INPUT FOR THIS TASK:
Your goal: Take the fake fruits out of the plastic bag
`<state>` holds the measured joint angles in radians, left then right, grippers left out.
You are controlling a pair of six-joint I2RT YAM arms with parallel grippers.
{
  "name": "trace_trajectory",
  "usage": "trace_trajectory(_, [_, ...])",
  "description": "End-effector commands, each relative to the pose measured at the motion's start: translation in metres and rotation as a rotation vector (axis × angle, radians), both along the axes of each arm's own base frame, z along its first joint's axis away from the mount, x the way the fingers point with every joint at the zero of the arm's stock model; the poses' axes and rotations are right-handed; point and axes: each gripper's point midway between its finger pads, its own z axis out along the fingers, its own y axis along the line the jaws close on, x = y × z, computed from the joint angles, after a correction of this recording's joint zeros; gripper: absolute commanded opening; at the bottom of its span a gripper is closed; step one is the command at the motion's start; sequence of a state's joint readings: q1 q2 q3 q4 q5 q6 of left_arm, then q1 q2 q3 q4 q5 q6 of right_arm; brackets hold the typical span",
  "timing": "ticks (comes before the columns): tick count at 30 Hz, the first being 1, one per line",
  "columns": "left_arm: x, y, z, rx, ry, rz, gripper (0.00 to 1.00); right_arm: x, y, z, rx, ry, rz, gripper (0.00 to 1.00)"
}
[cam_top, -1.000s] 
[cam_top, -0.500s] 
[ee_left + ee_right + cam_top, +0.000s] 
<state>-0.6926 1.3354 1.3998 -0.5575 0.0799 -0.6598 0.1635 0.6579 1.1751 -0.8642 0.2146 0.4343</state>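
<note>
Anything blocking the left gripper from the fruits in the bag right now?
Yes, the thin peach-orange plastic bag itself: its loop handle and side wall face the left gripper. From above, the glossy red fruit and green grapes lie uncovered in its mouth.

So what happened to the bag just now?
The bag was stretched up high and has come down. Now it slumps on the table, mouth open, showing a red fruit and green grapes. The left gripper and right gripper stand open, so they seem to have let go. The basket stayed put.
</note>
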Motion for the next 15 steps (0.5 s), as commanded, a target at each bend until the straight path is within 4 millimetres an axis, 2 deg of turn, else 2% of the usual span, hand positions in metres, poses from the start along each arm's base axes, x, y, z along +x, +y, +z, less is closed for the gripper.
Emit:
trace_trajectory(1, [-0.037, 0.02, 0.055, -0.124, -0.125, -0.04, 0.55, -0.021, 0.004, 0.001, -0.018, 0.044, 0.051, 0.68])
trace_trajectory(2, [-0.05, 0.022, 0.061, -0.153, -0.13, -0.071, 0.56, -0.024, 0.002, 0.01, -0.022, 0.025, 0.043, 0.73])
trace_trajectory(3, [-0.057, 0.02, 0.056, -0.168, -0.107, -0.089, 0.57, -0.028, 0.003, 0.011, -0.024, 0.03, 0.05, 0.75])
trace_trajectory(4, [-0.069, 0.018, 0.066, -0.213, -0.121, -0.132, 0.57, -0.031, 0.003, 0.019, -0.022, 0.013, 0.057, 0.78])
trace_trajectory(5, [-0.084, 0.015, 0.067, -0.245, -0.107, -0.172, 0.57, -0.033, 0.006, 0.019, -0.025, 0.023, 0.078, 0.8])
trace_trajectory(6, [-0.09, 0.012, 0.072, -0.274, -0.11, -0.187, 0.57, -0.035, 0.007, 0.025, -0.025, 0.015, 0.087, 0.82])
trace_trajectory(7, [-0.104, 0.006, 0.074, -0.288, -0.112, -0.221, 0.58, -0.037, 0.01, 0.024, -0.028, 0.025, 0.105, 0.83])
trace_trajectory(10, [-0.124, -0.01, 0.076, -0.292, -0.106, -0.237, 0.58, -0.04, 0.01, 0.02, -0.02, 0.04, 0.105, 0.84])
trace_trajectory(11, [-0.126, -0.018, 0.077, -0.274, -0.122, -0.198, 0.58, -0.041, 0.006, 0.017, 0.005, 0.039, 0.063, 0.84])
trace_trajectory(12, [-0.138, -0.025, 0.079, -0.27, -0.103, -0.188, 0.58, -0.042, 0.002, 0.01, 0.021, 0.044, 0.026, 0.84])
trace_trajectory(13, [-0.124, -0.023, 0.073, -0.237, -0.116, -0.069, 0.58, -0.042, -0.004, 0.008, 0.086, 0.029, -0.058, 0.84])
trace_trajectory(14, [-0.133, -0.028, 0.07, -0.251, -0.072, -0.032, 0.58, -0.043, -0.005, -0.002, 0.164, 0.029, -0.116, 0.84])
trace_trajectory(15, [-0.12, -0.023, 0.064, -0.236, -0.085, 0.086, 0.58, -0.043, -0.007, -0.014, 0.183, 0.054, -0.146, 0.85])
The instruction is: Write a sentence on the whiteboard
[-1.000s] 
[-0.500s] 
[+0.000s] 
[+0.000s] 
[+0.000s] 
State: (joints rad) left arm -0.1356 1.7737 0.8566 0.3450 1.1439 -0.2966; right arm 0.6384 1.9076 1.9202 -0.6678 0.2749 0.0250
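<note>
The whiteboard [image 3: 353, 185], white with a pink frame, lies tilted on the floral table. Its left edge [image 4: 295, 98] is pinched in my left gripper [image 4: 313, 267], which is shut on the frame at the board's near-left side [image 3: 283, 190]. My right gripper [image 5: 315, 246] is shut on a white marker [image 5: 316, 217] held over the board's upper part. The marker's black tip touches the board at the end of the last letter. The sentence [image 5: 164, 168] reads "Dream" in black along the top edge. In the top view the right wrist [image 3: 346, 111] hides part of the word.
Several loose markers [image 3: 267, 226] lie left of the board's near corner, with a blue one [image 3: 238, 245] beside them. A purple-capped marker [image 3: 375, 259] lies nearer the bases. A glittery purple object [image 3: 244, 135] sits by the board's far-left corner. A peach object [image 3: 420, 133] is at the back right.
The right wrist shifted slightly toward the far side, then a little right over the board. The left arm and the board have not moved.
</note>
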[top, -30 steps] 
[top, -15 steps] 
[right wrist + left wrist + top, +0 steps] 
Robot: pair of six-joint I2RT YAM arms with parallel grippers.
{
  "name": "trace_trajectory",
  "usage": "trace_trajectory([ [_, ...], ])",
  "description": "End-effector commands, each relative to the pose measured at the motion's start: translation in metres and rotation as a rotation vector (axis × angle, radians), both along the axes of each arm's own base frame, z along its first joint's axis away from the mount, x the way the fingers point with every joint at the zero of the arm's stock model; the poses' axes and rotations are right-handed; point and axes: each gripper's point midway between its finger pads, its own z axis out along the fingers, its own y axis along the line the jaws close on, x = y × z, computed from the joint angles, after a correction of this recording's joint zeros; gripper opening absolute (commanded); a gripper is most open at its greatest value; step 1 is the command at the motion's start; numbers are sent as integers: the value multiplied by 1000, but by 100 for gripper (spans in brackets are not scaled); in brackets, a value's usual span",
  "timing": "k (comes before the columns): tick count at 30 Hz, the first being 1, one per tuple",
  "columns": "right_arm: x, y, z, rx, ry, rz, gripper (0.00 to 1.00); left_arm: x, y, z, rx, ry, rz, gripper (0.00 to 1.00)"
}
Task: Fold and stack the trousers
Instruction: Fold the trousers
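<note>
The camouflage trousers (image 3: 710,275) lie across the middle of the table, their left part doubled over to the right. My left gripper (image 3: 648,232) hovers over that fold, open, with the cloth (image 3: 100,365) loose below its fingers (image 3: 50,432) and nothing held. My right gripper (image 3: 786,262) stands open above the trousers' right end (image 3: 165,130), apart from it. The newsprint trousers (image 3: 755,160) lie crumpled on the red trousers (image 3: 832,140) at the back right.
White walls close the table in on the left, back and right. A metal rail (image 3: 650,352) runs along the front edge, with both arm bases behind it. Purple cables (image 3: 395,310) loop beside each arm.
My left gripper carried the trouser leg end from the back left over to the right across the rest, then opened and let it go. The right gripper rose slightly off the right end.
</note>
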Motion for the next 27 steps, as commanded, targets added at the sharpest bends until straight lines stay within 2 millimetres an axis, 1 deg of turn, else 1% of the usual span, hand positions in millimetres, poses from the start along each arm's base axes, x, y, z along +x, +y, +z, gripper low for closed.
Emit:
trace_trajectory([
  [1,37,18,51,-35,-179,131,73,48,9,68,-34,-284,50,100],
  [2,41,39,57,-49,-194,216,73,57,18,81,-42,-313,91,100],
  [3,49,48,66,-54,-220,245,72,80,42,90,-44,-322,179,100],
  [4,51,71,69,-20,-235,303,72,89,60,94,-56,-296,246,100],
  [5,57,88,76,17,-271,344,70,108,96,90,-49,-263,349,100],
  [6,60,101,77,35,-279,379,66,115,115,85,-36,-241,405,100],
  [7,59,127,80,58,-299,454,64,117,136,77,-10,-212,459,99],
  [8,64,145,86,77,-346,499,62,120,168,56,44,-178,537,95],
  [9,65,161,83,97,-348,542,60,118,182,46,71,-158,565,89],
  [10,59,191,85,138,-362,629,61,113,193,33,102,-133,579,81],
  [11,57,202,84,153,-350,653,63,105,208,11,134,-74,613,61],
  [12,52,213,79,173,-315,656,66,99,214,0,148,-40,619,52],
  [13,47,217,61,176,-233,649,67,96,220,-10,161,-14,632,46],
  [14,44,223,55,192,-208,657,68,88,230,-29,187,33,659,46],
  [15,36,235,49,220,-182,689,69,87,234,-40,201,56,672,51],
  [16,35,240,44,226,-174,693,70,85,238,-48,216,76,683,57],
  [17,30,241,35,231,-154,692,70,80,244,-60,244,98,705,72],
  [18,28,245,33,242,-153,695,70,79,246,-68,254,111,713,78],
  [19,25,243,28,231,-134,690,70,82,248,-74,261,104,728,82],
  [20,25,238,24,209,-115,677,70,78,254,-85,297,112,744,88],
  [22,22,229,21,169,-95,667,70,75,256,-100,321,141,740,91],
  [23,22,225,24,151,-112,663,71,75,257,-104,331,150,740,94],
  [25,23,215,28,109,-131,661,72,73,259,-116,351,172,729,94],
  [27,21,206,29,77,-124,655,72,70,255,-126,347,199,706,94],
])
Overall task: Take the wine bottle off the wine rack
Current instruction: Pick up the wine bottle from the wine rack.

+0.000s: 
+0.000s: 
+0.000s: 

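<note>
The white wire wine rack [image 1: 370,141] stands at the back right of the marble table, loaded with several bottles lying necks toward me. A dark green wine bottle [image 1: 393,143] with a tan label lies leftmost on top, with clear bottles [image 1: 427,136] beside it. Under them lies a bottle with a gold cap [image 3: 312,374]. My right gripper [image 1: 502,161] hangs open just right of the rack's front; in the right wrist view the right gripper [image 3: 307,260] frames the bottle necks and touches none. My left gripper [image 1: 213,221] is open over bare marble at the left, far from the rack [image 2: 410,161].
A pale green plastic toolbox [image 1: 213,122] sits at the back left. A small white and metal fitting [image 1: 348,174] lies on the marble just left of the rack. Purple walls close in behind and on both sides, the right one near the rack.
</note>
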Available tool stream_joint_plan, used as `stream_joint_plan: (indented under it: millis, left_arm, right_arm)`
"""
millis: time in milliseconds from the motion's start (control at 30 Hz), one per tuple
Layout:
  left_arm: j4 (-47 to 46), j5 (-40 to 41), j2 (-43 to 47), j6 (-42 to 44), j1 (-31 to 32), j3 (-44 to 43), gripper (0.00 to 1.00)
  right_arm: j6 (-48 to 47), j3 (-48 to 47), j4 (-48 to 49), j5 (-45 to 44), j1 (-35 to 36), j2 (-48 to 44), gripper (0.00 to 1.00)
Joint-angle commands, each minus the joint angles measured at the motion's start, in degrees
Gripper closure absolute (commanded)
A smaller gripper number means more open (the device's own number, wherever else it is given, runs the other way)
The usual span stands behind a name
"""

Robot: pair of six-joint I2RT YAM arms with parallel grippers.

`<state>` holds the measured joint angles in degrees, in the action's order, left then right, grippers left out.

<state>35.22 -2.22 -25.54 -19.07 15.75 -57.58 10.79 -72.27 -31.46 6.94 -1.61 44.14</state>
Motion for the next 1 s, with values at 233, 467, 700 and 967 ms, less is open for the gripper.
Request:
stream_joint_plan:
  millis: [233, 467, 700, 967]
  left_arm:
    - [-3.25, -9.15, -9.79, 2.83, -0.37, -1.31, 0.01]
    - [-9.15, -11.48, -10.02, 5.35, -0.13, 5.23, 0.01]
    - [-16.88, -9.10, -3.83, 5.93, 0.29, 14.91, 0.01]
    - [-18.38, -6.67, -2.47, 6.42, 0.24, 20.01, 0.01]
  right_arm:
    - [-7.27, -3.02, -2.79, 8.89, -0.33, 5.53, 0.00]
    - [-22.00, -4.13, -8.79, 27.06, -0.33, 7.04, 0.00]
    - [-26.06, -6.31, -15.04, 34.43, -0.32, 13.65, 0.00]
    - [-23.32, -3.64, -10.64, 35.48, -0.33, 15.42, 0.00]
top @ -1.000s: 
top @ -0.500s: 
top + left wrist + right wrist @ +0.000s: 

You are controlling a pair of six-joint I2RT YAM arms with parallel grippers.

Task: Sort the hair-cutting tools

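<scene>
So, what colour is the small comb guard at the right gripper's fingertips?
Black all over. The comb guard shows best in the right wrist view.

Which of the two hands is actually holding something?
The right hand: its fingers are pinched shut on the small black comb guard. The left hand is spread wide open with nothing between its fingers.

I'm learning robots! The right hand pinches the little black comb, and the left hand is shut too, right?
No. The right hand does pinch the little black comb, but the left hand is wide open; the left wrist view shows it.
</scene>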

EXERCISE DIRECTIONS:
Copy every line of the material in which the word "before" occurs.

TASK RESULT:
  "timing": "ticks (comes before the columns): tick count at 30 Hz, the first being 1, one per line",
  "timing": "k (comes before the columns): tick count at 30 Hz, the first being 1, one per tuple",

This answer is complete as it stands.